WHAT IS EXPECTED —
From the line holding "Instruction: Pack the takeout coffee" through the line holding "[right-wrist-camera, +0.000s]" below, write out every line exactly; include both of those lines and drop the pictures.

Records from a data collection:
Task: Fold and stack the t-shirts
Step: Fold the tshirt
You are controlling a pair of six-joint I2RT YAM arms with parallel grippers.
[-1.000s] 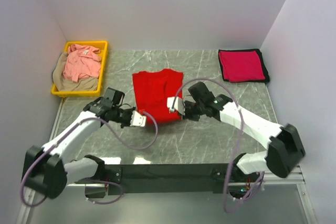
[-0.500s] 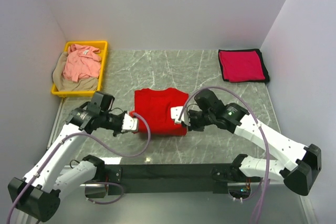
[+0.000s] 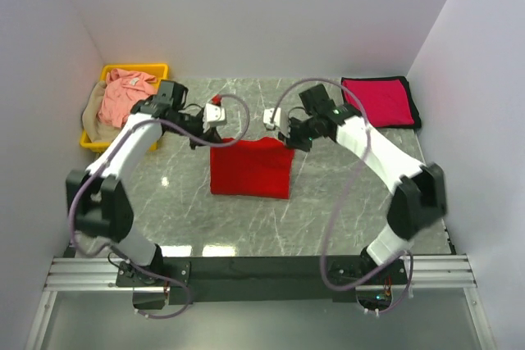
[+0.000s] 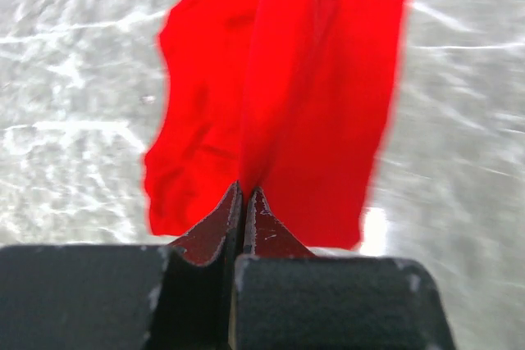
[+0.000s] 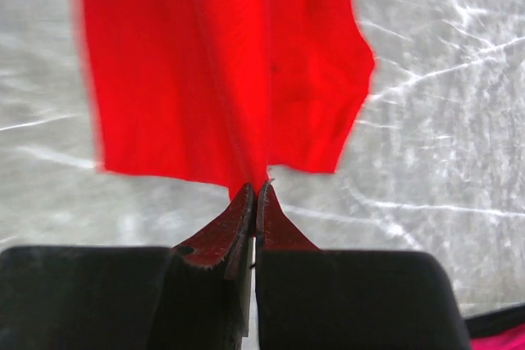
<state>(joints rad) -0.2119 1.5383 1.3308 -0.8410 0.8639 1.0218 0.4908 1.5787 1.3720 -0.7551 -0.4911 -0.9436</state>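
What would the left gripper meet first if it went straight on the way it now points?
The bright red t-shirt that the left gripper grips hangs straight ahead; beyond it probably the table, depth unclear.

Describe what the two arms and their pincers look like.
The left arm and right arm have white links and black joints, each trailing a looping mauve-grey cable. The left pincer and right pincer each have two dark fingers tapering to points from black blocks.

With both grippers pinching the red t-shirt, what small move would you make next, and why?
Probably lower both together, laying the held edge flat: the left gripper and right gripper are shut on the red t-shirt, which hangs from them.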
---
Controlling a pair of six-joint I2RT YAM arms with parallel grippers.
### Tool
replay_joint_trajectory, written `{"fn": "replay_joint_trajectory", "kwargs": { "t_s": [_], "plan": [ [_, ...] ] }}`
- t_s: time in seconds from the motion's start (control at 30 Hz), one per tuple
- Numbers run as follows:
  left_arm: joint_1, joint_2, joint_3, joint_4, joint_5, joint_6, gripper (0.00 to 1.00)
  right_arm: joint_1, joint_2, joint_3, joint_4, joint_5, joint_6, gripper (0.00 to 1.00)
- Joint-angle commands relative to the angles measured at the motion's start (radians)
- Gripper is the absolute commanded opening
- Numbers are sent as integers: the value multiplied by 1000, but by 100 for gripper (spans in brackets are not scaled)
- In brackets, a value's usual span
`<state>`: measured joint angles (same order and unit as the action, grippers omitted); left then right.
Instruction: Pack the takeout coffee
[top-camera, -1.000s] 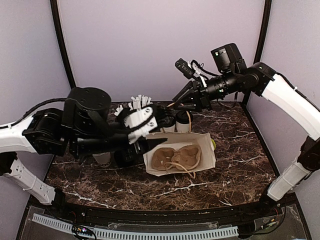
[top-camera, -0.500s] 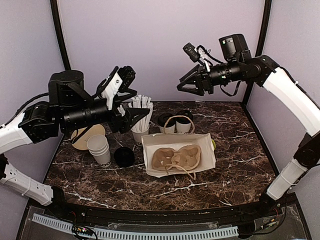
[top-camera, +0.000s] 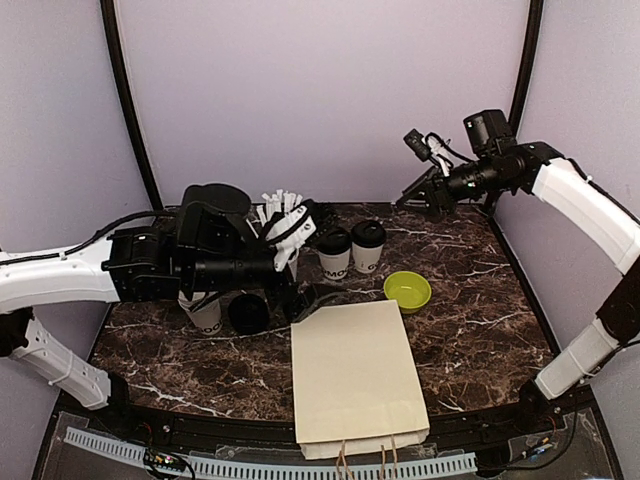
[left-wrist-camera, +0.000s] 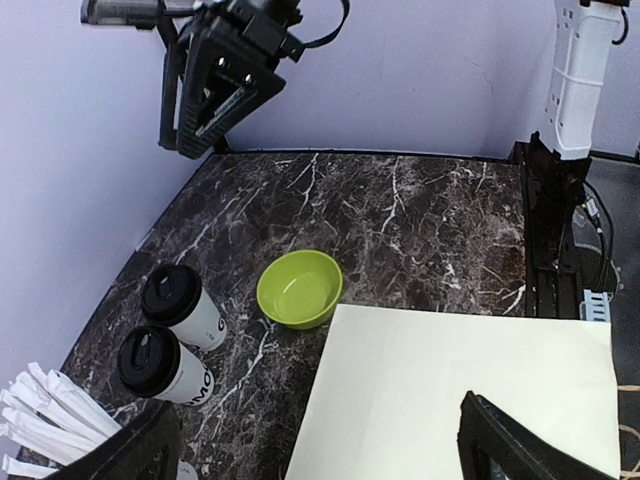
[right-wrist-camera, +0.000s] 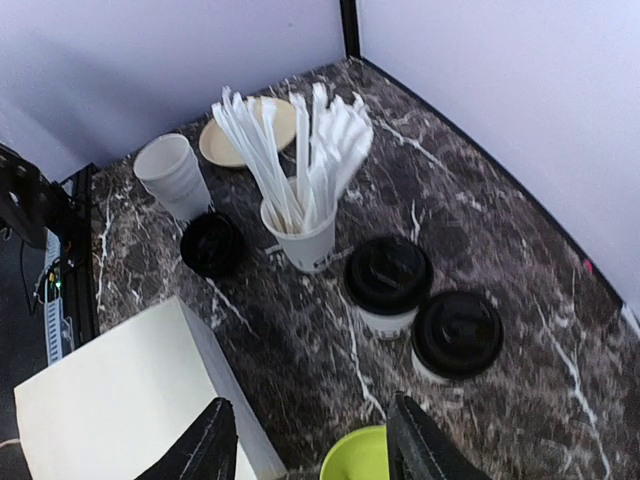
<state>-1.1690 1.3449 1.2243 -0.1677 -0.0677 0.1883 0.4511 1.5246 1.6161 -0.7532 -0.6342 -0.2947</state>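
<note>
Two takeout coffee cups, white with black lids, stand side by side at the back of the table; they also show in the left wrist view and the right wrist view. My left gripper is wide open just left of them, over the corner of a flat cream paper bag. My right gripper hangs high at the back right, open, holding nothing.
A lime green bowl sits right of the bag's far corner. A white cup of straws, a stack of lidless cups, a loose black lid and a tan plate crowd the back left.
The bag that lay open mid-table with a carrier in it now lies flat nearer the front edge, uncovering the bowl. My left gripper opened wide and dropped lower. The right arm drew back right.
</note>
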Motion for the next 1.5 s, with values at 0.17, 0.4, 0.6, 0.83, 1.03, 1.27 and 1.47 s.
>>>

SOLUTION BELOW —
Instruction: Pack the takeout coffee
[top-camera, -1.000s] 
[top-camera, -0.500s] 
[top-camera, +0.000s] 
[left-wrist-camera, +0.000s] 
[right-wrist-camera, +0.000s] 

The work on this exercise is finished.